[EXERCISE PROMPT]: In your output, repeat each entry exactly and include no pictures.

Segment Start: EXERCISE MATERIALS

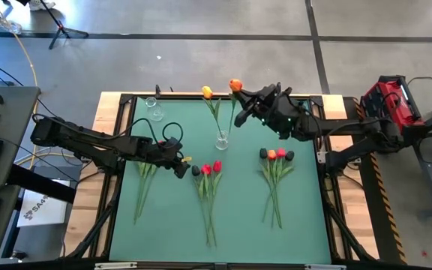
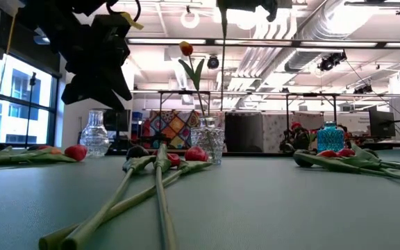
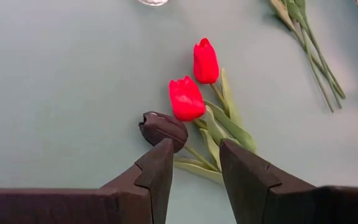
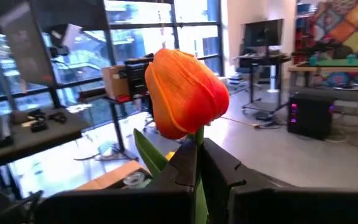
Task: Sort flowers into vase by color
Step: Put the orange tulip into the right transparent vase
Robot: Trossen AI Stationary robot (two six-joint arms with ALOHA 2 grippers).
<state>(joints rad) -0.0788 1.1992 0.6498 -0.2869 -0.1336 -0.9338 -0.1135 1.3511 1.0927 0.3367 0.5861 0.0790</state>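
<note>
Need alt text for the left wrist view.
The left gripper, fingers open, hovers over a dark tulip head lying beside two red tulips on the green table. More green stems lie farther off.

No text, label, brand, number or sign can be read in any of the views. A white sheet [image 1: 40, 208] lying left of the worktop [image 1: 171, 225] in the high view carries dark print, but it is too small to make out.
</note>
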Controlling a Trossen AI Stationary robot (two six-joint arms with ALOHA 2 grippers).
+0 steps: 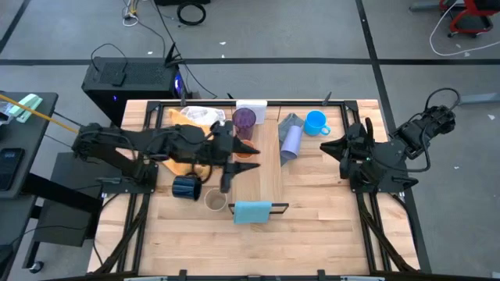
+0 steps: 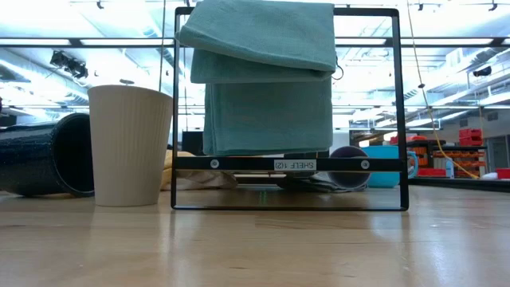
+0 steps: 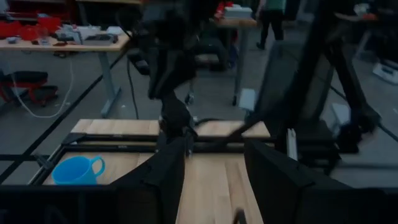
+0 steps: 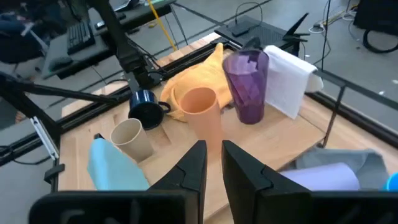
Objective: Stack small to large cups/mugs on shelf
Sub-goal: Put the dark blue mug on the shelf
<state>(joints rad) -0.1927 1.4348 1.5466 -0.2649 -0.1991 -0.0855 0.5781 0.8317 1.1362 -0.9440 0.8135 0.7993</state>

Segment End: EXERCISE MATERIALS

[WRITTEN SOLUTION]:
Task: Sort flowers into vase by color
Step: Put the orange tulip into the right transparent vase
Robot: Trossen AI Stationary robot (two six-joint arms with ALOHA 2 grippers).
<state>(joints rad) -0.0788 1.1992 0.6498 -0.2869 -0.1336 -0.9338 -0.1135 1.3511 1.0927 0.3367 0.5861 0.0790</state>
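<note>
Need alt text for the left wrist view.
The left gripper, fingers open, hovers over a dark tulip head lying beside two red tulips on the green table. More green stems lie farther off.

No text, label, brand, number or sign can be read in any of the views. A white sheet [image 1: 40, 208] lying left of the worktop [image 1: 171, 225] in the high view carries dark print, but it is too small to make out.
</note>
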Controlling a Trossen AI Stationary robot (two six-joint arms with ALOHA 2 grippers).
+0 steps: 
+0 steps: 
+0 steps: 
+0 steps: 
Objective: Stack small to large cups/mugs on shelf
Sub-goal: Put the dark blue mug on the shelf
<state>(joints rad) -0.1927 1.4348 1.5466 -0.2649 -0.1991 -0.0855 0.5781 0.8317 1.1362 -0.9440 0.8135 0.7993</state>

The exercise calls for nothing more than this answer.